From the plot shown above, we can see that there is a greater amount of third-party requests when browsing in vanilla mode as opposed to ad-block mode. On average, the websites in vanilla mode have about 300 HTTP requests, while websites in ad-block mode have an average of about 150 HTTP requests. That is a reduction of about roughly 50% in HTTP requests, which shows the impact that ad-blocking extensions have on our browsers.

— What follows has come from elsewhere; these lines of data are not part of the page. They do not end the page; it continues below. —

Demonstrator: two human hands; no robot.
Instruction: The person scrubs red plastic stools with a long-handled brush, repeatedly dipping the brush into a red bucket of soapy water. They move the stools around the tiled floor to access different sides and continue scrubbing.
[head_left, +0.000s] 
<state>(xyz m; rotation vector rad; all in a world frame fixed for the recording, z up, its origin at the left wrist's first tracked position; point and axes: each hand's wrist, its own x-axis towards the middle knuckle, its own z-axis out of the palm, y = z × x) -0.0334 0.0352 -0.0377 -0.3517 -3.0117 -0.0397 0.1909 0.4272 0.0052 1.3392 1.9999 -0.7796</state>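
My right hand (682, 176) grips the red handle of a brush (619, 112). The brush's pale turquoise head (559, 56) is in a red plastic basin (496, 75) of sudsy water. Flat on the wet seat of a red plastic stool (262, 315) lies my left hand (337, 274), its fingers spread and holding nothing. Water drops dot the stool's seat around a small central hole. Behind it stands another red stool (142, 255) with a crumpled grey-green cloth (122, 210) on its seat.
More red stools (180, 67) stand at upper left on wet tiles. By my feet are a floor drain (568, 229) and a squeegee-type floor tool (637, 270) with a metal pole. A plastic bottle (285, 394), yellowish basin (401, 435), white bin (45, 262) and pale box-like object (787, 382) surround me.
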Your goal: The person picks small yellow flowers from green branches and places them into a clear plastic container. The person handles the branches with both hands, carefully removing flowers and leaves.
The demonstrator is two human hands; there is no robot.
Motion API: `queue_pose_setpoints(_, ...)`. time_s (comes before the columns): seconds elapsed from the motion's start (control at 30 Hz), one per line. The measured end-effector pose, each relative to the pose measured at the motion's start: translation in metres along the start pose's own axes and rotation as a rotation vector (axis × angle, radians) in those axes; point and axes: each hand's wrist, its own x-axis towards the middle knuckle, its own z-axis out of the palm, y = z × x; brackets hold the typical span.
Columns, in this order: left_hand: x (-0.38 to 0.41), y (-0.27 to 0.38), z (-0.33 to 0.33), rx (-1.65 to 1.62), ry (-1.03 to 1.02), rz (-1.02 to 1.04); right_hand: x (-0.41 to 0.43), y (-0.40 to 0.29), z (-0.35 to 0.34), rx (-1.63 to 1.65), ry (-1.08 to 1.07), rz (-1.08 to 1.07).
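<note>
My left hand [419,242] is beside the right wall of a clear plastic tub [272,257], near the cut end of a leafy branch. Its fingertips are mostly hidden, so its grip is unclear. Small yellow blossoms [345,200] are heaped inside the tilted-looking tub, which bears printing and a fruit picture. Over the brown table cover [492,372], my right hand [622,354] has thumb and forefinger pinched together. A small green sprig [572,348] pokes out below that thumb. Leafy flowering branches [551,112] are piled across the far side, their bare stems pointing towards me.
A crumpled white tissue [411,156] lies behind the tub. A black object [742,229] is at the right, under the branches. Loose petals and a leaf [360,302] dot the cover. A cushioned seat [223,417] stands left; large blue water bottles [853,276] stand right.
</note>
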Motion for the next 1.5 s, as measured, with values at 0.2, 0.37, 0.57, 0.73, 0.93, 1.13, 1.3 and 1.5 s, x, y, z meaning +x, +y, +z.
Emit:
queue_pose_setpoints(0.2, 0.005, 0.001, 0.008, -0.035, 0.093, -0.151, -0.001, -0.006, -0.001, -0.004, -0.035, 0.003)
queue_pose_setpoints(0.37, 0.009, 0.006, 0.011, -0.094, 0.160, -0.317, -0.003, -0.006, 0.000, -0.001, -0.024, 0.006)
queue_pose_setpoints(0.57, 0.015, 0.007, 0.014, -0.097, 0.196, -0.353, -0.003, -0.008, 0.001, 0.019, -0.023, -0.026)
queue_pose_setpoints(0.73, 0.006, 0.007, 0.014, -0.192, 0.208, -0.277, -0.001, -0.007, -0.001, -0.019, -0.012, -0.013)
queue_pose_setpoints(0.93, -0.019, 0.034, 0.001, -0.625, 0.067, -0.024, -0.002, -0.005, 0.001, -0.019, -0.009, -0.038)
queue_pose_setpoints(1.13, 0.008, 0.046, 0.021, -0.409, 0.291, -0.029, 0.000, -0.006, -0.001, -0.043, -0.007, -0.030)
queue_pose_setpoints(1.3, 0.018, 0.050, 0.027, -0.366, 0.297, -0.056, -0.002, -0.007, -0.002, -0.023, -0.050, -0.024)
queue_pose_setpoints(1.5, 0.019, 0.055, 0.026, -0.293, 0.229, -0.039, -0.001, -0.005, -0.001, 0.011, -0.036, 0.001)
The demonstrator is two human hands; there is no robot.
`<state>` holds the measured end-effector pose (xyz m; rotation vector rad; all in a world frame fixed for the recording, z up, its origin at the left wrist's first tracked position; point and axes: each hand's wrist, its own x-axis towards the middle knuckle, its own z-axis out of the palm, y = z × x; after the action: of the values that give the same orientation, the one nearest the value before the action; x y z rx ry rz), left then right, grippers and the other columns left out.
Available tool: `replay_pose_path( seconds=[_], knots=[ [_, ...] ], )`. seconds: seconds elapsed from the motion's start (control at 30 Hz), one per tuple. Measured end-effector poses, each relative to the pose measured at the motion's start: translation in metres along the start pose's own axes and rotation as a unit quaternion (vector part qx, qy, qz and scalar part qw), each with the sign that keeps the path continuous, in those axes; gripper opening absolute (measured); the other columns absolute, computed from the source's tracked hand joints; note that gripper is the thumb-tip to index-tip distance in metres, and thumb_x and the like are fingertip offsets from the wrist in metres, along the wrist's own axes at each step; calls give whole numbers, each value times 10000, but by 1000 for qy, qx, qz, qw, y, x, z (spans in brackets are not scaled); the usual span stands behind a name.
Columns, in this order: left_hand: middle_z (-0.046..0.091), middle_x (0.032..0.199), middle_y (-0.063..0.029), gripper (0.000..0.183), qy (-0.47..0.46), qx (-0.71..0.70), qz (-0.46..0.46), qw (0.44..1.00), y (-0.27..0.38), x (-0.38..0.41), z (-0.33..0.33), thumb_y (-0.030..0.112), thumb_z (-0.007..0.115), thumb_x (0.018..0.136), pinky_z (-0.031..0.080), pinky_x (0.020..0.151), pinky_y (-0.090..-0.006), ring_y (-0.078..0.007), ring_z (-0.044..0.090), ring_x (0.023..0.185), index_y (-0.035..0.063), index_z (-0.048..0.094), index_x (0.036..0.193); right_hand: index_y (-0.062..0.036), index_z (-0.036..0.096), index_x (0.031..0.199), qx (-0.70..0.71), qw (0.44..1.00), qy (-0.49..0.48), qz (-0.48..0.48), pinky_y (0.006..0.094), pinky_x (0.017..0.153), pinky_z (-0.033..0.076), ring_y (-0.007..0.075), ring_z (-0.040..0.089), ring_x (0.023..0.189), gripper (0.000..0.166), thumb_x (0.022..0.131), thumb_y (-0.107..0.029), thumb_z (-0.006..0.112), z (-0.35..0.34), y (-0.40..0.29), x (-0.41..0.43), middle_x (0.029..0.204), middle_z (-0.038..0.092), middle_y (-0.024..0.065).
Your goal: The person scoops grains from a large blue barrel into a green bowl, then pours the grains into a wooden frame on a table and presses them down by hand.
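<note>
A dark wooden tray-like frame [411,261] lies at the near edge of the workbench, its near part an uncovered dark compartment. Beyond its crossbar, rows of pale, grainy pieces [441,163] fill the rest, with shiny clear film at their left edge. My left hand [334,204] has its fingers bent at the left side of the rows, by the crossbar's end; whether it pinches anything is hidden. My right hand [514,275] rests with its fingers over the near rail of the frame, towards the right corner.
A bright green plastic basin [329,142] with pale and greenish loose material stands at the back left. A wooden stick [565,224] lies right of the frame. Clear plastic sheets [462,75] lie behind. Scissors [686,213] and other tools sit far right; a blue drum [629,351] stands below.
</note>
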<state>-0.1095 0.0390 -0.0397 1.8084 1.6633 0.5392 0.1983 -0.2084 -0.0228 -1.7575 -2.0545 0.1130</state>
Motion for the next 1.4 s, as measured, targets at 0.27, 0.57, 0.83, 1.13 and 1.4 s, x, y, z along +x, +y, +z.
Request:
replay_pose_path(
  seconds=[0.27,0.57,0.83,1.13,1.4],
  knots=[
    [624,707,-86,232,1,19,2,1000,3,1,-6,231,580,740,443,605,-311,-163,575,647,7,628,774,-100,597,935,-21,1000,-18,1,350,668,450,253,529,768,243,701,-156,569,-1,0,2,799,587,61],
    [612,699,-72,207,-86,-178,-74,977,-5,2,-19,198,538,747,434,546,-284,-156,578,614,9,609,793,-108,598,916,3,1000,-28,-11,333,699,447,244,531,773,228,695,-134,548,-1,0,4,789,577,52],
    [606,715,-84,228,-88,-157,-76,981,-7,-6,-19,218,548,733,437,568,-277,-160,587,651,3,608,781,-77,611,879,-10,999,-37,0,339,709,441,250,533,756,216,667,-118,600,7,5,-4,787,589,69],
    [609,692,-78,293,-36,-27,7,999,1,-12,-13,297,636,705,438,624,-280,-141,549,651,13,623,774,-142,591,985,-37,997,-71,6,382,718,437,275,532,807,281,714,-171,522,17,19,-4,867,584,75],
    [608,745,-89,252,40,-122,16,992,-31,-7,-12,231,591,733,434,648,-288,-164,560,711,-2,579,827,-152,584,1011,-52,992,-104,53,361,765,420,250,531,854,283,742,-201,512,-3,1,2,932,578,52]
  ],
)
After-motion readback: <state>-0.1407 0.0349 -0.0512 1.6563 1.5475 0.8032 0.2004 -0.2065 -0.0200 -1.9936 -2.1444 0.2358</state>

Domain (Vanilla) | # of HTTP Requests (Vanilla) | Domain (Ad-Block) | # of HTTP Requests (Ad-Block) | |
---|---|---|---|---|
ssl-images-amazon.com | 891 | ssl-images-amazon.com | 429 | |
csdnimg.cn | 512 | csdnimg.cn | 254 | |
msocdn.com | 498 | msocdn.com | 249 | |
alicdn.com | 458 | cloudfront.net | 202 | |
cloudfront.net | 405 | alicdn.com | 198 | |
pinimg.com | 398 | pinimg.com | 198 | |
sohu.com | 388 | awsstatic.com | 164 | |
pstatic.net | 367 | sinaimg.cn | 152 | |
awsstatic.com | 329 | qhimg.com | 150 | |
doubleclick.net | 306 | pstatic.net | 133 |
In the plot shown above, a majority of the third-party cookies have almost been reduced to zero when browsing in ad-block mode. In vanilla mode, the average number of cookies is around 100, whereas ad-block mode reduced the average to about 30. This shows that ad-blocking extensions are very efficient in reducing the amount of cookies.
Domain (Vanilla) | # of Cookies (Vanilla) | Domain (Ad-Block) | # of Cookies (Ad-Block) | |
---|---|---|---|---|
cloudflare.com | 543 | cloudflare.com | 269 | |
yahoo.com | 291 | amazon.com | 123 | |
demdex.net | 258 | microsoft.com | 35 | |
pubmatic.com | 195 | live.com | 32 | |
amazon.com | 190 | weebly.com | 30 | |
doubleclick.net | 171 | bbc.com | 28 | |
adsrvr.org | 170 | doubleclick.net | 25 | |
rubiconproject.com | 154 | linkedin.com | 24 | |
bbc.com | 129 | yahoo.com | 24 | |
microsoft.com | 114 | google.com | 22 |
Ad-serving domains like demdex.net, pubmatic.com, doubleclick.net, and rubiconproject.com are very common in vanilla mode. When ad-blocking mode is enabled, most of these ad-based third-party domains no longer appear in our list. Most of the domains in ad-block mode consist of domain names we usually see like amazon.com and microsoft.com.
The amount of JavaScript API calls are slightly reduced when ad-blocking mode is enabled but there isn’t a drastic difference compared to the two plots we have seen above. We can see that the vanilla and ad-block lines are quite close to each other which may infer that JavaScript calls can be essential to the functionality of a website. Thus, enabling ad-blocking mode will not make a huge difference.
Domain (Vanilla) | # of JS API Calls (Vanilla) | Domain (Ad-Block) | # of JS API Calls (Ad-Block) | |
---|---|---|---|---|
forbesimg.com | 13739 | forbesimg.com | 6691 | |
media.net | 6368 | media.net | 2099 | |
google-analytics.com | 2487 | youtube.com | 1347 | |
alicdn.com | 2162 | alicdn.com | 955 | |
youtube.com | 1995 | itc.cn | 782 | |
segment.com | 1862 | nytimes.com | 672 | |
itc.cn | 1630 | segment.com | 630 | |
adobedtm.com | 1452 | google-analytics.com | 614 | |
nytimes.com | 1401 | wsimg.com | 604 | |
googletagmanager.com | 1278 | adobedtm.com | 557 |
The lists of domains in both tables are very similar to each other, and although the number of cookies have been reduced, most of the top 10 domains appear in both tables. This implies that the number of JavaScript API calls a website makes may not be a clear indication of the functionality of a domain. It is worth noting that google-analytics.com and googletagmanager.com appear only in this table and not the previous tables from above. Since both google analytics and google tag manager analyzes user data, it would be reasonable that these websites would require a substantial amount of API calls in order to keep the analytics data as accurate as possible.